--- What the task requires ---
Retype the listing below line for line, but only from the line with "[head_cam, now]" down to the line with "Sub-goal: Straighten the", inclusive. Pictures stay out.
★ ★ ★ ★
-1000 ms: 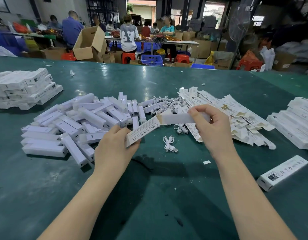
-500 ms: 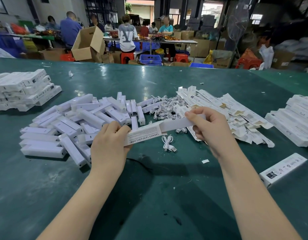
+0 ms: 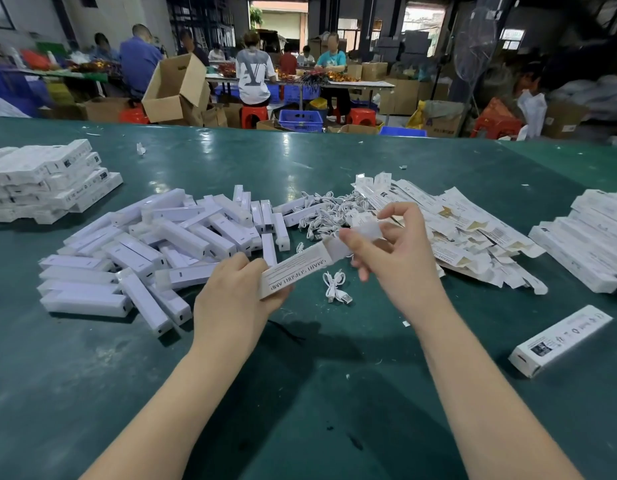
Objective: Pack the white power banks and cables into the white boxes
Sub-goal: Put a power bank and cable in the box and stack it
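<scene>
Step in hand: loading power bank (image 3: 364,229) into white box (image 3: 293,270), held above table (image 3: 300,393). Your left hand (image 3: 236,299) fingers grip box's near end; right hand (image 3: 391,252) pinches bank, blurred, partly inside box mouth. Next, likely: push home, then add cable (image 3: 336,287), lying loose just beside. Insertion depth unclear.

I'm counting my two hands, left (image 3: 236,299) and right (image 3: 391,252), sharing one open box (image 3: 300,266), one lone cable (image 3: 336,287) lying mid-frame, one closed box (image 3: 559,339) lying lower right, power banks (image 3: 154,251) piling centre left, too many for counting.
</scene>
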Tool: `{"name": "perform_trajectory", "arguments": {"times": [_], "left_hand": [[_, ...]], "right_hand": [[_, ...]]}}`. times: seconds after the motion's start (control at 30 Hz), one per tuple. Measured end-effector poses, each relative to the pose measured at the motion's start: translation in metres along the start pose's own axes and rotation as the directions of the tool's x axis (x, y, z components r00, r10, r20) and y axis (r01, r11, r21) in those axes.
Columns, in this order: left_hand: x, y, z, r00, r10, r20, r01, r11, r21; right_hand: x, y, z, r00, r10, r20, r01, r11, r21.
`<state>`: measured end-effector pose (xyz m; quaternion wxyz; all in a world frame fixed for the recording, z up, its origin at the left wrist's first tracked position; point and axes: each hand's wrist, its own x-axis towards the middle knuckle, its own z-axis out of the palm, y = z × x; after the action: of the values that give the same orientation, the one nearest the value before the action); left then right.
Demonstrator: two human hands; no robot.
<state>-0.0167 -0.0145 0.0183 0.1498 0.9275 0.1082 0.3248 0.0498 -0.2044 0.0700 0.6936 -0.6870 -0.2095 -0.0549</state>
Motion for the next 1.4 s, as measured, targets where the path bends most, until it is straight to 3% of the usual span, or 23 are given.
{"name": "perform_trajectory", "arguments": {"times": [0.13,0.23,0.33,0.43,0.47,0.53,0.57,0.6,0.77,0.9,1.07,1.17,1.27,1.4], "left_hand": [[0.000,0.000,-0.002,0.997,-0.067,0.034,0.070,0.993,-0.098],[0.000,0.002,-0.004,0.996,-0.091,0.010,0.092,0.982,-0.167],[0.001,0.004,-0.002,0.992,-0.130,0.003,0.125,0.949,-0.289],[0.001,0.003,-0.001,0.983,-0.182,0.010,0.168,0.882,-0.440],[0.002,0.003,-0.001,0.981,-0.194,0.019,0.180,0.864,-0.470],[0.002,0.003,-0.001,0.977,-0.208,0.041,0.201,0.849,-0.489],[0.002,0.003,-0.001,0.975,-0.215,0.056,0.215,0.846,-0.487],[0.002,0.003,-0.001,0.972,-0.221,0.072,0.228,0.843,-0.487],[0.001,0.006,-0.005,0.966,-0.229,0.124,0.260,0.826,-0.500],[0.001,0.009,-0.008,0.949,-0.262,0.178,0.317,0.772,-0.551],[0.003,0.010,-0.007,0.891,-0.335,0.307,0.454,0.608,-0.652],[0.006,0.013,-0.008,0.850,-0.310,0.427,0.522,0.381,-0.763],[0.007,0.016,-0.011,0.822,-0.264,0.504,0.554,0.169,-0.815],[0.006,0.015,-0.011,0.812,-0.277,0.513,0.563,0.143,-0.814]], "right_hand": [[-0.003,0.003,0.013,0.997,-0.071,-0.043,0.069,0.996,-0.057],[-0.006,0.003,0.018,0.988,-0.140,0.069,0.152,0.965,-0.215],[-0.007,0.007,0.021,0.977,-0.193,0.093,0.206,0.967,-0.151],[0.001,0.021,0.014,0.997,-0.080,-0.007,0.077,0.971,-0.226],[0.003,0.027,0.012,1.000,0.008,0.022,0.001,0.925,-0.379],[0.005,0.042,0.010,0.973,0.206,0.102,-0.066,0.674,-0.736],[0.005,0.049,0.011,0.956,0.271,0.116,-0.057,0.557,-0.829],[0.004,0.054,0.013,0.946,0.303,0.119,-0.054,0.505,-0.862],[0.004,0.060,0.017,0.959,0.263,0.101,-0.088,0.622,-0.778],[0.005,0.056,0.021,0.980,0.184,0.070,-0.100,0.774,-0.625],[0.001,0.048,0.023,0.998,0.045,0.046,-0.017,0.878,-0.479],[-0.004,0.035,0.025,0.999,-0.014,0.047,0.025,0.972,-0.232],[-0.013,0.025,0.033,0.973,-0.142,0.179,0.176,0.966,-0.191],[-0.023,0.025,0.044,0.888,-0.320,0.332,0.428,0.837,-0.340]]}}
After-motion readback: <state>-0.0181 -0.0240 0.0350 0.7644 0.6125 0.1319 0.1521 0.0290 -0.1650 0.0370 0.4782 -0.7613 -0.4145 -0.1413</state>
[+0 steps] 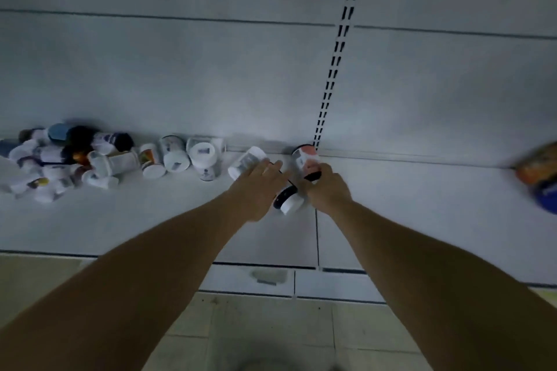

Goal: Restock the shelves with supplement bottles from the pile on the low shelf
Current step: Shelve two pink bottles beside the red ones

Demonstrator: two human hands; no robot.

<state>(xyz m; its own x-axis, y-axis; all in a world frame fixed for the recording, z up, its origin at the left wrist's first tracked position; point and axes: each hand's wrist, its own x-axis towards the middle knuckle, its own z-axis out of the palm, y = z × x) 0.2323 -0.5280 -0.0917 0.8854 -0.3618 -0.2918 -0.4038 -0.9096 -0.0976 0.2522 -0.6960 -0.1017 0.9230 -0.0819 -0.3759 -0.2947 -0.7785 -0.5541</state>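
Observation:
A pile of supplement bottles (60, 159) lies at the left of the low white shelf (150, 220), and a few more bottles (187, 155) trail to its right. My left hand (256, 187) reaches forward, its straight fingers touching a white bottle (247, 161) that lies on its side. My right hand (327, 187) grips a pink-and-white labelled bottle (304, 158) near its black cap, close to the back wall. A dark bottle with a white lid (287, 200) lies between my two hands.
A slotted upright strip (337, 48) runs up the back panel just behind the right hand. A blurred orange and blue package (539, 178) sits at the far right of the shelf. Below the shelf edge is a tiled floor (271, 331).

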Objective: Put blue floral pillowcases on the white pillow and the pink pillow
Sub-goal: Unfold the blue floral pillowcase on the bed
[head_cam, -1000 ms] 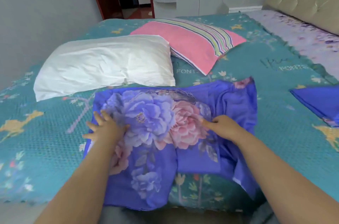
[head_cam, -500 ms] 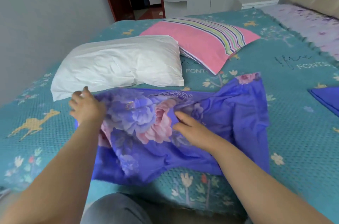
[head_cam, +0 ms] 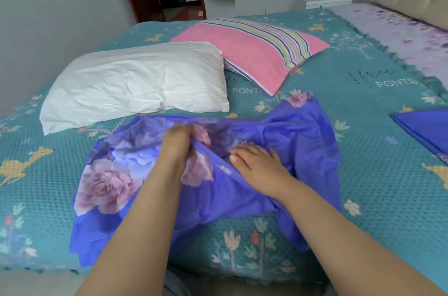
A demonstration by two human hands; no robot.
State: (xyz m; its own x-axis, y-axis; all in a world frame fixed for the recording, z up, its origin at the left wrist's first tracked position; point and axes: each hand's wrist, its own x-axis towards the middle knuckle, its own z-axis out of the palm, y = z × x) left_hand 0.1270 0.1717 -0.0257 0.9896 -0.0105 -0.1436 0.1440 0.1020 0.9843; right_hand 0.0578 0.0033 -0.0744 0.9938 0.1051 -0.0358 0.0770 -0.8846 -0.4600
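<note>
Open teal bedspread (head_cam: 378, 160) right of the rumpled pillowcase (head_cam: 303, 140); white pillow (head_cam: 135, 87) blocking just behind.

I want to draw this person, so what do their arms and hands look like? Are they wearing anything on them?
Both forearms are bare as far as the picture shows: no sleeves, gloves or watch in view. The left hand and right hand show no rings or bracelets that I can see. The right hand's fingernails look short and plain.
</note>
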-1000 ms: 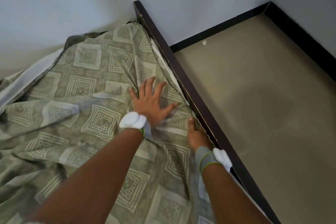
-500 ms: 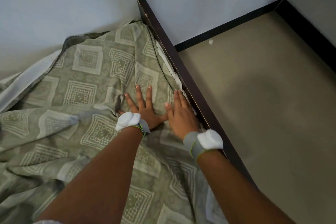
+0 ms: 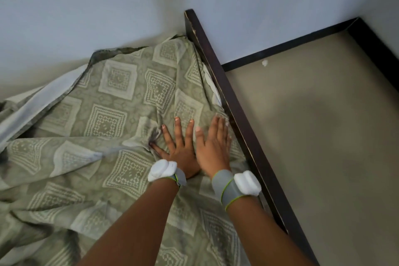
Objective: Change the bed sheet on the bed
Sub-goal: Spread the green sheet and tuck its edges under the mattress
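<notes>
Both hands, left hand (image 3: 180,147) and right hand (image 3: 212,147), press flat, gripping nothing, on the bed sheet (image 3: 112,119); pushing unevenly could bunch folds against the bed frame (image 3: 235,101)

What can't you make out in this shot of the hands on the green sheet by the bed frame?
Head view only:
- Mattress: covered by the green sheet.
- Right hand fingertips: blurred at the dark bed frame, so tucking cannot be confirmed.
- Left hand little finger: partly sunk in a fold.
- Sheet's left and near parts: cut off by the picture edges.
- White speck on the floor: too small to identify.
</notes>
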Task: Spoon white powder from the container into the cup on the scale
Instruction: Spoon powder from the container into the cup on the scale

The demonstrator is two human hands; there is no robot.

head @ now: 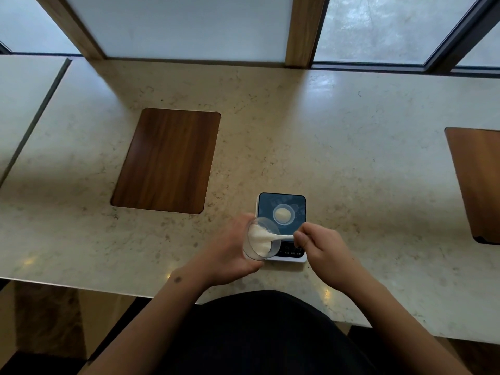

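Observation:
A small scale (297, 201) with a dark top stands near the counter's front edge. On it sits a clear cup (283, 214) holding a little white powder. My left hand (230, 253) grips a clear container (261, 239) of white powder, tilted toward the right, just left of the scale. My right hand (322, 244) pinches the handle of a white spoon (281, 236) whose bowl is inside the container, in the powder. The spoon's bowl is mostly hidden by powder.
The marble counter (351, 147) has a wooden inlay panel (167, 161) at the left and another wooden panel (479, 182) at the right edge. Windows (189, 25) run along the back. The counter's front edge lies close to my body.

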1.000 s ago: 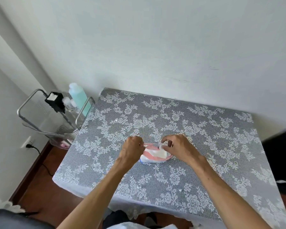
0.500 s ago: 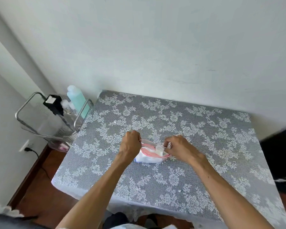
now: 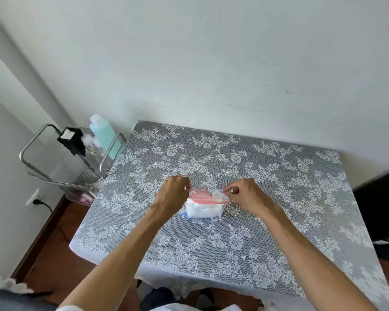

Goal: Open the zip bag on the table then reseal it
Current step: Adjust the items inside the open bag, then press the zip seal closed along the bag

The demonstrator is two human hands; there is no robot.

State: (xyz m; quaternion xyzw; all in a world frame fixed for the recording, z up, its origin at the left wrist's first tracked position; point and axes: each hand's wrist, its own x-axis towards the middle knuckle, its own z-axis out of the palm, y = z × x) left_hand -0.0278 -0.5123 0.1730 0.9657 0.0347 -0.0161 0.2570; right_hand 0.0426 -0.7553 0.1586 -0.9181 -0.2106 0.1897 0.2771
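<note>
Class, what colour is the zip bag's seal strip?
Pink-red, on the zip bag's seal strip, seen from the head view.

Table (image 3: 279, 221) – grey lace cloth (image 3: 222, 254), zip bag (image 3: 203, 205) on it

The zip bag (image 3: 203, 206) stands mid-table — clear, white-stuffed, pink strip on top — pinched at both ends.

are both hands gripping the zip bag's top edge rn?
Yes: the left hand pinches the left end and the right hand the right end of the pink-striped clear plastic zip bag.
</note>
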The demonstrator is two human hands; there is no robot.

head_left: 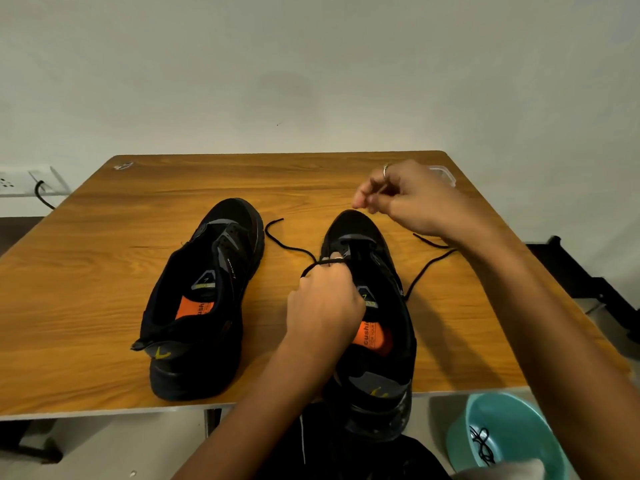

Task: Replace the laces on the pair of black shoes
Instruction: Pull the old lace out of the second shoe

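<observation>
Two black shoes with orange insoles stand on a wooden table (104, 271), toes pointing away. The left shoe (204, 299) has no lace in it. The right shoe (381, 306) overhangs the table's near edge, and a black lace (427, 266) runs through its lowest eyelets, with loose ends trailing left and right on the table. My left hand (323, 303) rests over the right shoe's tongue and pinches the lace at the left eyelets. My right hand (412, 195) hovers above the shoe's toe with fingers curled; I cannot see a lace in it.
A teal bowl (512, 427) holding a coil of black lace stands below the table's near right corner. A clear plastic container (443, 173) is at the far right of the table. A wall socket with a black cable (38, 188) is at the far left.
</observation>
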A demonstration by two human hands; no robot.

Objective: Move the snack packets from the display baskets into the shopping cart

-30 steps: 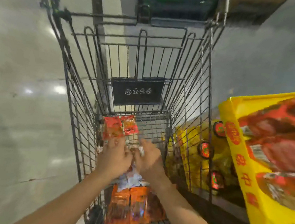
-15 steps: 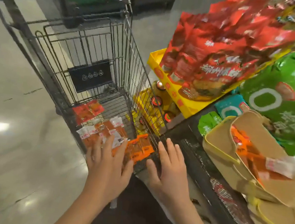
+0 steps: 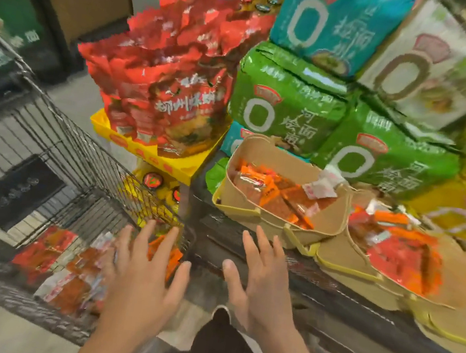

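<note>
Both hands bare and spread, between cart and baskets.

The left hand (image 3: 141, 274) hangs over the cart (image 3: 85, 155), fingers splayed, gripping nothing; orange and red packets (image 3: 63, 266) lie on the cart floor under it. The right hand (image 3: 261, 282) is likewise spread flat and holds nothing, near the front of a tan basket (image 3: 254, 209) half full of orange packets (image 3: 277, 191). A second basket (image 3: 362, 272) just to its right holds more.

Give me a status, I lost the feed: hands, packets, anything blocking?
Left hand and right hand open, empty. Packets in cart; more wait in near basket and right basket. Nothing between right hand and near basket.
</note>
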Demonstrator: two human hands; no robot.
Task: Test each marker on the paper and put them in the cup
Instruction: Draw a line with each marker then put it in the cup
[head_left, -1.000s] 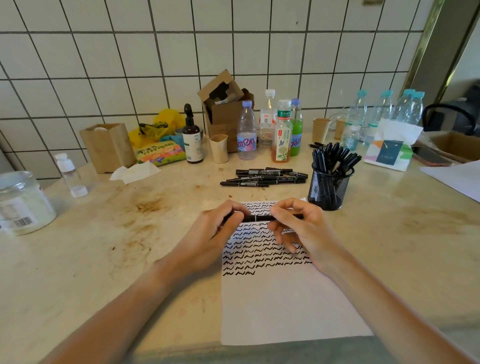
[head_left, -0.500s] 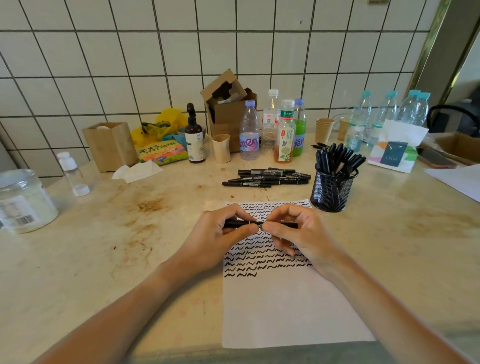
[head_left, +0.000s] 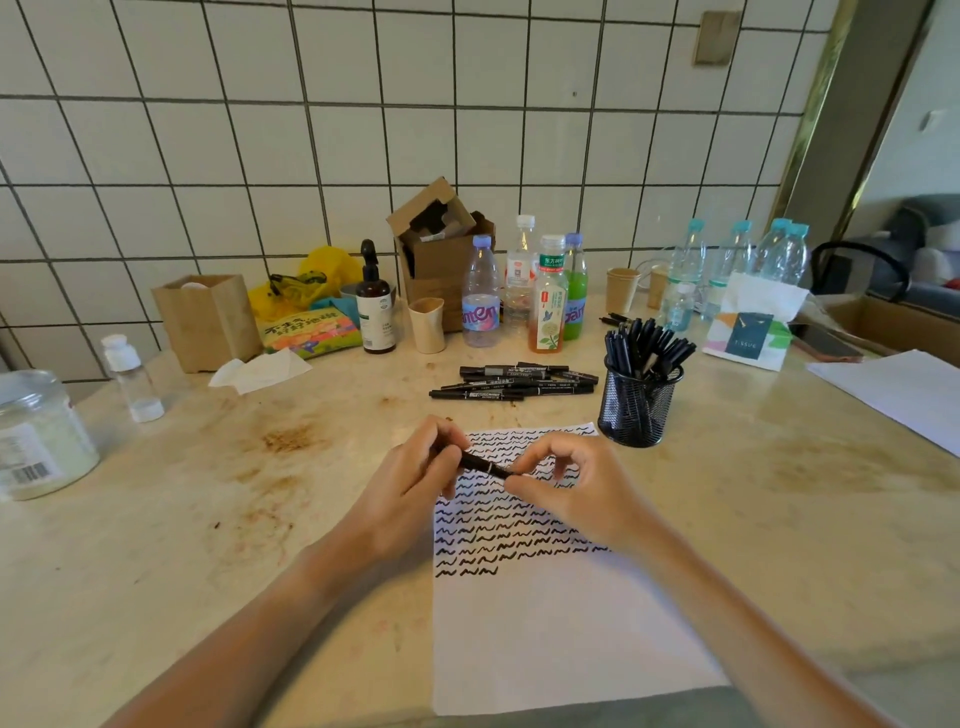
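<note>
A stained beige stone desk (head_left: 779, 519) stands against a white tiled wall (head_left: 311, 156). Over the white sheet of paper (head_left: 545, 649) with black squiggle rows, the left hand (head_left: 410, 488) grips a slim black marker (head_left: 480, 464) while the right hand (head_left: 576, 488) pinches its end. The black mesh cup (head_left: 636, 410) of markers stands just beyond the paper.

Your left hand (head_left: 410, 480) grips a marker (head_left: 480, 464) in curled fingers, while your right hand (head_left: 571, 486) pinches its end between thumb and forefinger.
</note>
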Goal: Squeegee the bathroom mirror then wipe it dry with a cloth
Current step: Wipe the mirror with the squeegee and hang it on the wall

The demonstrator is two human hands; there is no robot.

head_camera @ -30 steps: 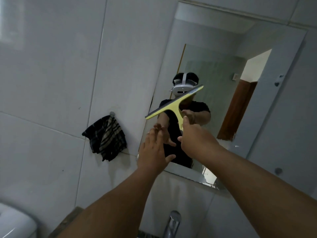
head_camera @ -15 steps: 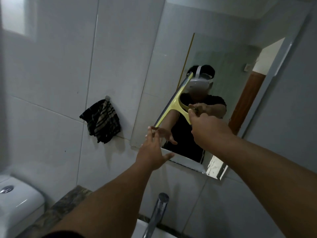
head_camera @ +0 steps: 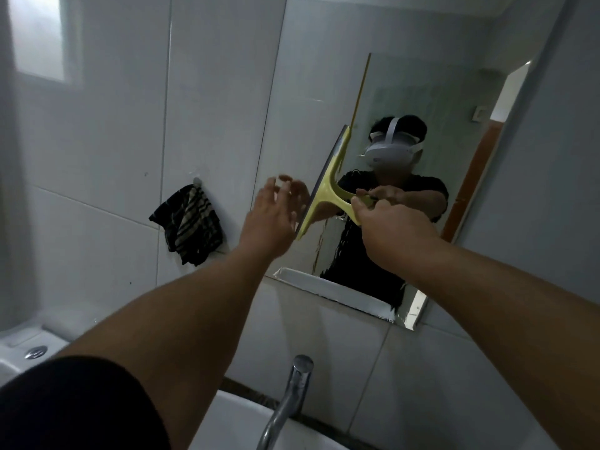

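Observation:
My right hand (head_camera: 391, 232) grips the handle of a yellow squeegee (head_camera: 328, 186), whose blade stands nearly upright against the left part of the wall mirror (head_camera: 422, 92). My left hand (head_camera: 271, 216) hovers just left of the blade with fingers spread, holding nothing. A dark striped cloth (head_camera: 188, 222) hangs from a hook on the white tiled wall, left of the mirror. Wet streaks show on the glass below the squeegee.
A chrome tap (head_camera: 289, 397) rises over a white basin (head_camera: 233, 423) directly below the mirror. A white toilet cistern (head_camera: 29, 349) sits at the lower left. A frosted window (head_camera: 35, 37) is at the upper left.
The squeegee blade has turned from a slanted to a nearly upright position and shifted toward the mirror's left part. My left hand rose beside it. The view dropped, showing more of the basin.

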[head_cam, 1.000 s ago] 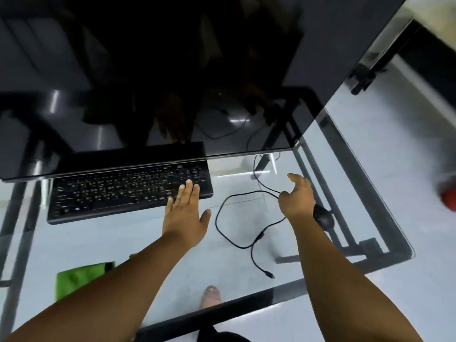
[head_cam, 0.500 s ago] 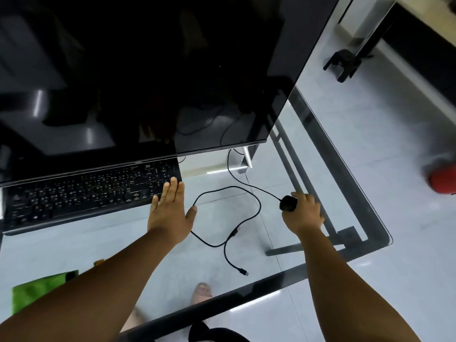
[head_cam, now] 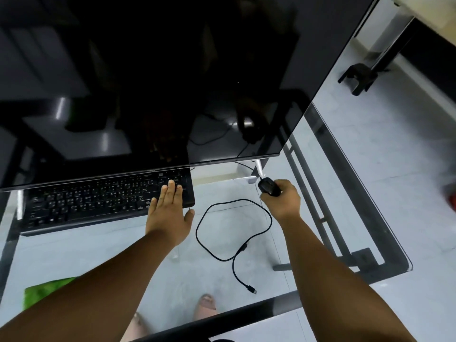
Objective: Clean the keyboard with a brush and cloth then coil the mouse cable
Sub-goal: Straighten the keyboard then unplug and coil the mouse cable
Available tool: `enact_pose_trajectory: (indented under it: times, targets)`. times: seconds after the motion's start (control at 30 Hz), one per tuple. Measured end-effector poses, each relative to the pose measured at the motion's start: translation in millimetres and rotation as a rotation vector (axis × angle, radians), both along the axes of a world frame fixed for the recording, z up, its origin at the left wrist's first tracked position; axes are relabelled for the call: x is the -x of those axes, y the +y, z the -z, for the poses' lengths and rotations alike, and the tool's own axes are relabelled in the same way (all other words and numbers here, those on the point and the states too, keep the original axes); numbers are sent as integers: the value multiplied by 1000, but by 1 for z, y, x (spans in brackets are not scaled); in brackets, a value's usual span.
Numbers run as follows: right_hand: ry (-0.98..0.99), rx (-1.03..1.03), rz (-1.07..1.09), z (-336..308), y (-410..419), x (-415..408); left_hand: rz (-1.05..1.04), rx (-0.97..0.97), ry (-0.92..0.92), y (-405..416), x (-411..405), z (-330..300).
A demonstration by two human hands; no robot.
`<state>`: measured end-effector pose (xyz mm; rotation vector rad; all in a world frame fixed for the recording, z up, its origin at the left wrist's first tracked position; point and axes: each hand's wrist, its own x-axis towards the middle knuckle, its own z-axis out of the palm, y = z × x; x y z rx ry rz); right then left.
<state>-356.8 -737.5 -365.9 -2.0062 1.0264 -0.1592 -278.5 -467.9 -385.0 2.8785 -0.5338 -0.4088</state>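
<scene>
A black keyboard (head_cam: 98,201) lies on the glass desk, partly under the monitor's lower edge. My left hand (head_cam: 169,213) rests flat and open on its right end. My right hand (head_cam: 281,201) grips a black mouse (head_cam: 268,186) to the right of the keyboard, just below the monitor's corner. The mouse cable (head_cam: 222,233) forms a loose loop on the glass between my hands, and its plug end (head_cam: 252,290) lies near the front edge. A green cloth (head_cam: 42,293) shows at the front left, partly hidden by my left arm. No brush is visible.
A large dark monitor (head_cam: 172,82) overhangs the back of the glass desk (head_cam: 222,275). The desk's black frame (head_cam: 357,193) runs along the right and front edges. My feet show through the glass. A red object (head_cam: 450,196) sits on the floor at far right.
My right hand has closed around the mouse and carried it up toward the monitor's corner. The cable loop has shifted with it. My left hand stays on the keyboard's right end.
</scene>
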Motion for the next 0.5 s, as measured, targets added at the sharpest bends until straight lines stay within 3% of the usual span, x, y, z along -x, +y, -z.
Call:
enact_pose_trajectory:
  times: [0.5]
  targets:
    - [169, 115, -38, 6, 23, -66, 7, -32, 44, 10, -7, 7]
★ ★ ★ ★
--- Solution for this task ---
[head_cam, now] 
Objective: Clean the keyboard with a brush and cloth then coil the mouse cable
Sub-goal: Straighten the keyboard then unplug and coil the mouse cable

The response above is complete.